ELSA/CATHERINE DUTIGNY - CARNETS SECRETS SUITE 29









Foutoir d'Armand !






Suite 29



- Le Fox ! répéta Armand. Fox, F.O.X… comme le mot renard en anglais. Un surnom qui lui convenait à merveille et qu’il tenait de son adolescence, étant donné, si j’ai bien compris son histoire personnelle, les multiples petites entourloupes, pas bien méchantes, mais suffisamment futées pour que son professeur d’anglais l’affuble de ce sobriquet. C’était risqué de sa part de conserver ce surnom pendant la guerre, mais le gars aimait bien flirter avec le danger et de fait, personne n’est remonté à sa véritable identité, sauf le chef de son réseau et ce, dès son arrivée dans le maquis, et moi, mais après la fin de la guerre.  Je ne t’en dirai pas davantage et le seul conseil que je puisse te donner est d’oublier tout cela au plus vite et de convaincre la veuve d’en faire autant. Rien de bon ne peut sortir d’un étalage au grand jour des relents nauséabonds d’un passé sur lequel on doit tourner la page. Son idée de faire appel à un avocat parisien est stupide et n’importe quel ténor du barreau se heurtera ici à un mur de silence. Les Limougeauds sont des gens discrets, pudiques et savent garder leurs secrets. Les vedettes de la capitale ne les impressionnent pas le moins du monde. Ton baveux va lui faire perdre son temps et lui coûter une fortune pour strictement aucun résultat. Rien… ou pas bézef… Laisse tomber l’ami et parle-moi plutôt de ta petite… Comment va ta Charlotte ? As-tu trouvé une solution pour l’aider à faire face à son handicap ? J’y pense souvent à ta gamine. C’est vraiment trop triste pour elle comme pour toi...
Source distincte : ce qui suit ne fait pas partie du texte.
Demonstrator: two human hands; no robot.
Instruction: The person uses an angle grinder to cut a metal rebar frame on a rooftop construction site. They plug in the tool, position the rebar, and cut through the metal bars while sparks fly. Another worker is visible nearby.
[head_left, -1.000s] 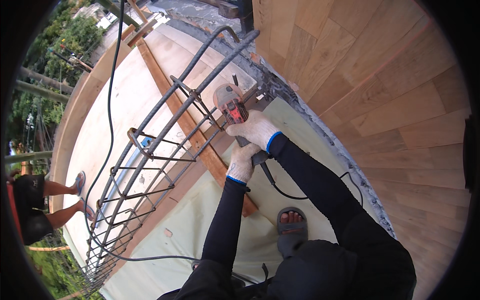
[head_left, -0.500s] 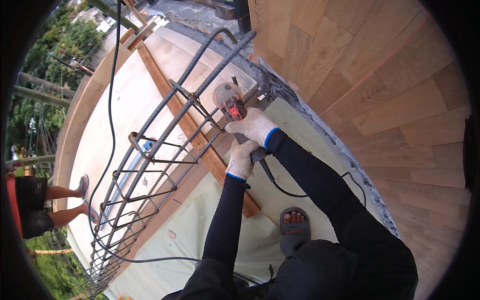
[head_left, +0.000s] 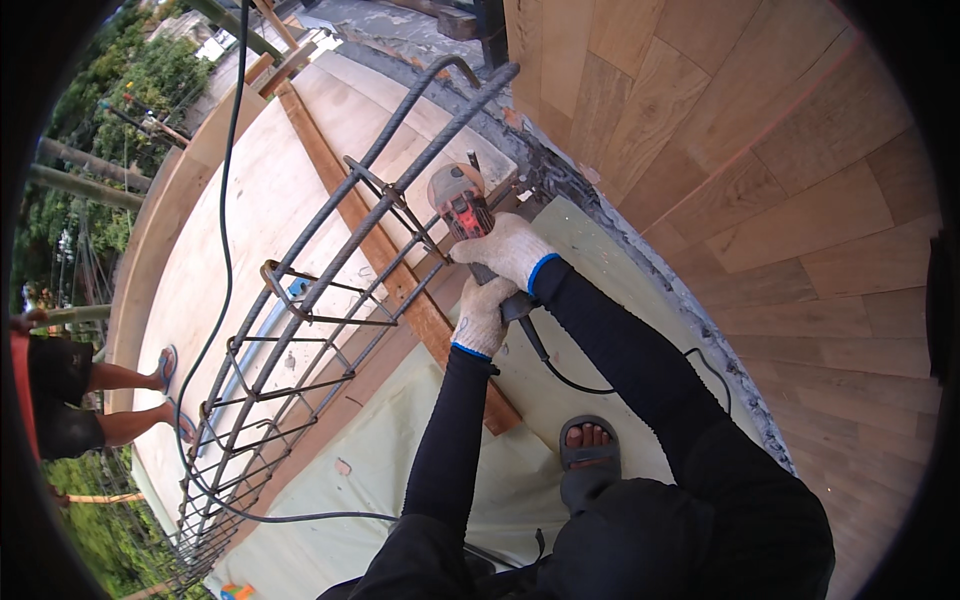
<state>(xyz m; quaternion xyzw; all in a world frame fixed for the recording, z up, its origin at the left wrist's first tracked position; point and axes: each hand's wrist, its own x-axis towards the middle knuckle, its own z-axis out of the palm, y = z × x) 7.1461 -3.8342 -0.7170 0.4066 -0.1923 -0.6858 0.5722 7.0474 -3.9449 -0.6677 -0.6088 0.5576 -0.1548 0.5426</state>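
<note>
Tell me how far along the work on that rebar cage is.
Done: the rebar cage looks assembled, lying on the plywood deck. In hand: right hand and left hand hold the angle grinder at the cage's near end. Left: whether any bar is cut through cannot be told.

White knit gloves with blue cuffs on left hand (head_left: 483, 316) and right hand (head_left: 508, 250), red-and-black angle grinder (head_left: 462, 208), black sleeves (head_left: 452, 430), dark grey ribbed rebar cage (head_left: 330, 300), pale green sheet (head_left: 400, 470), tan plywood deck (head_left: 250, 220), black sandal (head_left: 590, 462).
</note>
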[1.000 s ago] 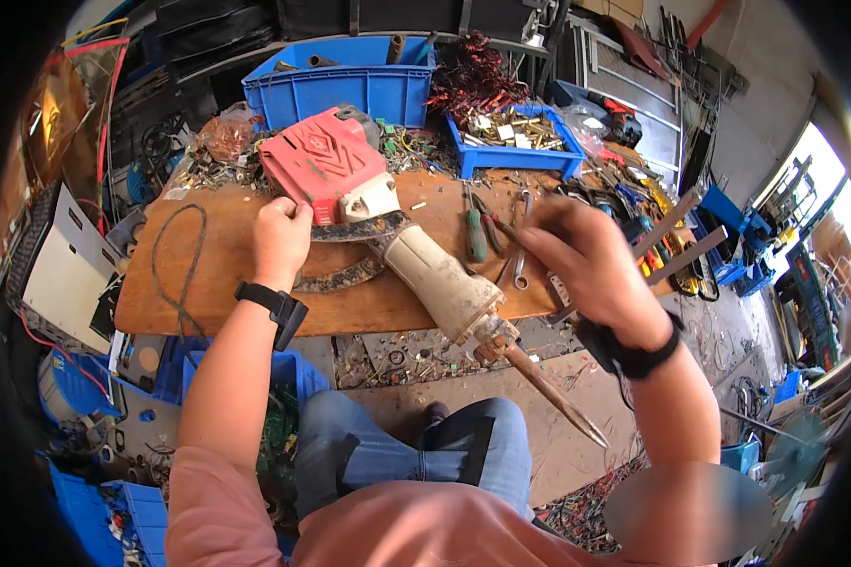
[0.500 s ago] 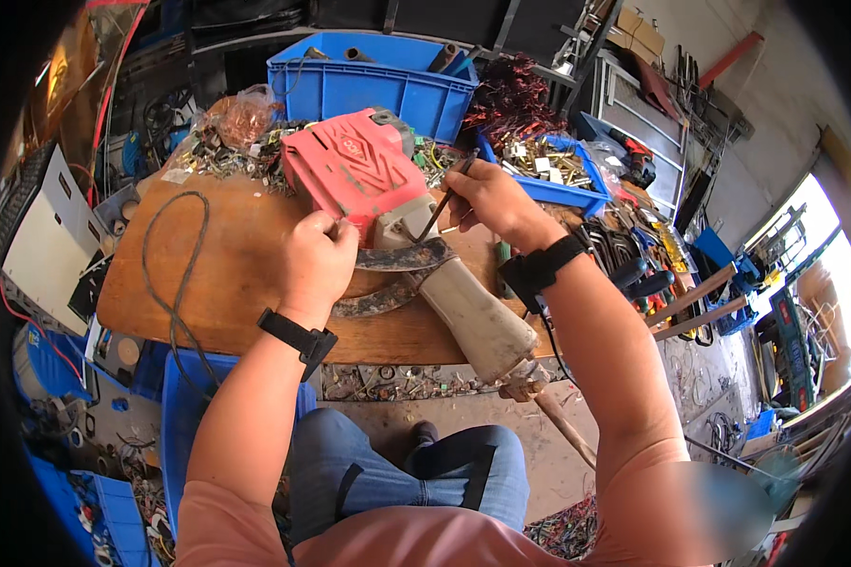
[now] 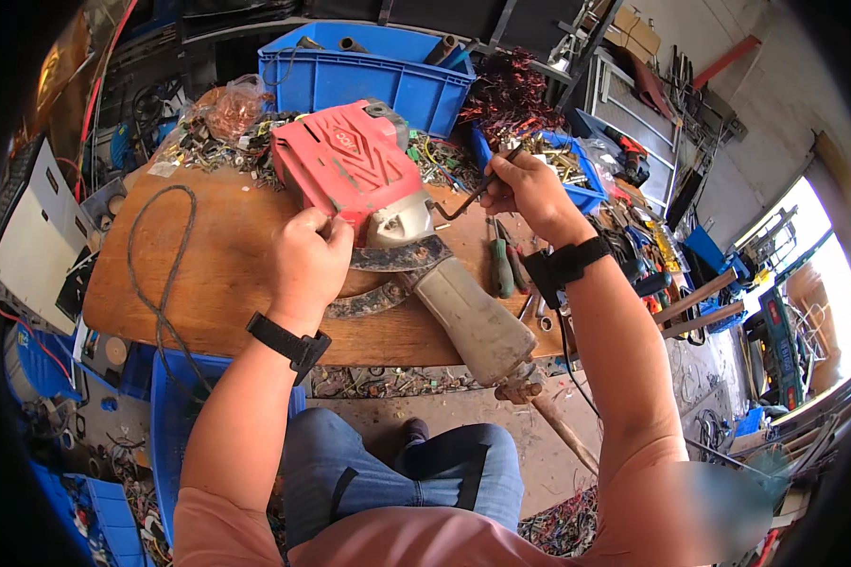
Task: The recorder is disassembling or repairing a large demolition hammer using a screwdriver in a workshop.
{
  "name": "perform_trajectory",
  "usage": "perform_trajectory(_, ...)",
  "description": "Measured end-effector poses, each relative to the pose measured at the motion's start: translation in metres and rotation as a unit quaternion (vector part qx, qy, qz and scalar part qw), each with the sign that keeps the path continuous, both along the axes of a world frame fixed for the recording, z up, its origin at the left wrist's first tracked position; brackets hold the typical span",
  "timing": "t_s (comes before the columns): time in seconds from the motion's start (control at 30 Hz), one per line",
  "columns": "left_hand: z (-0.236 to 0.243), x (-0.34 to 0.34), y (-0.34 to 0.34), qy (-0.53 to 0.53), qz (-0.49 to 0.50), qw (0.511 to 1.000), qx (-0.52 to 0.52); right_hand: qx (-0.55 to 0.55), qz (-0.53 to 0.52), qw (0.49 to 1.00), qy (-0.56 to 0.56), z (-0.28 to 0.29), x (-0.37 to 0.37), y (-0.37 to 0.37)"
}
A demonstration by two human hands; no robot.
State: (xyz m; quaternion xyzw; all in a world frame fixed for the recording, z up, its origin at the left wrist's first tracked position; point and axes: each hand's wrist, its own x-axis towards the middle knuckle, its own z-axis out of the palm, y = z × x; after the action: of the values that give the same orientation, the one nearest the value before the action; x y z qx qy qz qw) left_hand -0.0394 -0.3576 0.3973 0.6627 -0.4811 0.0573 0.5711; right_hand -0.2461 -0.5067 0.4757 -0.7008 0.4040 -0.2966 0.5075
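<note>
A demolition hammer (image 3: pixel 345 165) with a scuffed red housing and a long grey barrel (image 3: pixel 473 317) lies across the wooden table, its nose past the near edge. My left hand (image 3: pixel 307 260) is closed against the housing's near left corner, by the dark curved side handle (image 3: pixel 392 255); its fingertips are partly hidden. In my right hand (image 3: pixel 531 194) is a black L-shaped hex key (image 3: pixel 461 206), gripped by its long arm. The key's bent end hangs just right of the hammer's grey collar (image 3: pixel 402 222), apart from it.
Pliers (image 3: pixel 503 265) lie right of the barrel. Behind the hammer stand a large blue crate (image 3: pixel 364 85) and a smaller blue tray (image 3: pixel 591 180) of metal pieces. A black cable (image 3: pixel 165 269) loops over the table (image 3: pixel 227 274) at left. Hand tools crowd the right side.
My right hand has moved right, lifting the hex key away from the hammer's collar. The pliers now show more fully. My left hand stays at the housing.
</note>
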Motion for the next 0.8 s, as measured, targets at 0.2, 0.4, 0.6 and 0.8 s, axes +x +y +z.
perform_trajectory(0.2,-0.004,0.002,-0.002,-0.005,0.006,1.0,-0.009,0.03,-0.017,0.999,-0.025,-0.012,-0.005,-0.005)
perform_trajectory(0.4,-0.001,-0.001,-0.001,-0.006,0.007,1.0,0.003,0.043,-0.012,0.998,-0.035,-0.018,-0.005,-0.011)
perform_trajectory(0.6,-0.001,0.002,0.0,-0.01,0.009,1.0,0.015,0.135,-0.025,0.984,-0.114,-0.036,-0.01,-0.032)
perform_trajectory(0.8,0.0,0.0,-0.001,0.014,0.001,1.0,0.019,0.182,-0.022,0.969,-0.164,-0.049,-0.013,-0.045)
Le journaliste enchaînait les phrases rapidement de manière à ne laisser à Jules aucune occasion d'intervenir. Un maillage verbal très professionnel dont il jouait avec le savoir-faire d'un expert. Il reprit sur sa lancée:

- Je ne sais pas si tu es au courant mais il y a eu une communication en 59 dans les Comptes Rendus de l’Académie des sciences d’un certain Jérôme Lejeune et… mince, j’ai oublié son nom… une femme… Marthe… Marthe, comment ? Oh ! je dois avoir cela dans l’un de mes dossiers…

Armand jeta un coup d’œil circulaire sur les innombrables chemises cartonnées entassées sur les étagères. Il esquissa un geste vague en direction d’une pile, sans prendre la peine d’aller fouiller dedans.

- Bon, ça prendrait trop de temps à le retrouver et ce n’est pas le plus important. Ils ont découvert la présence d’un chromosome surnuméraire, disons supplémentaire si tu préfères, qui serait à l’origine de la trisomie. Je crois même que récemment il ya eu à Denver le début d’une nomenclature des chromosomes. Tous les savants planchent sur ces études. Je ne sais pas si cela va permettre de soigner ce dont souffre ta fille, mais c’est encourageant. Si les choses avancent de ce côté, je te tiendrai immédiatement au courant…

En déviant la conversation sur Charlotte, Armand entendait clore définitivement le sujet qui avait amené Jules jusqu’à Limoges. Le cantonnier comprit qu’il était inutile d’insister et en lui parlant de Charlotte, le journaliste avait fait mouche. Si la science progressait dans la compréhension du handicap de sa fille, un mince espoir déchirait le voile opaque dans lequel sa vie s’était enlisée depuis des années et l’information faisait vibrer son cœur. Rendre à la petite une vie normale, la sortir du monde trouble où évoluait son esprit depuis sa naissance étaient des préoccupations et des enjeux bien plus importants que connaître l’identité d’un homme apparemment repenti. À son corps défendant, il fut gré à Armand de l’avoir ramené dans la voie de la sagesse. L’enquête pourrait attendre…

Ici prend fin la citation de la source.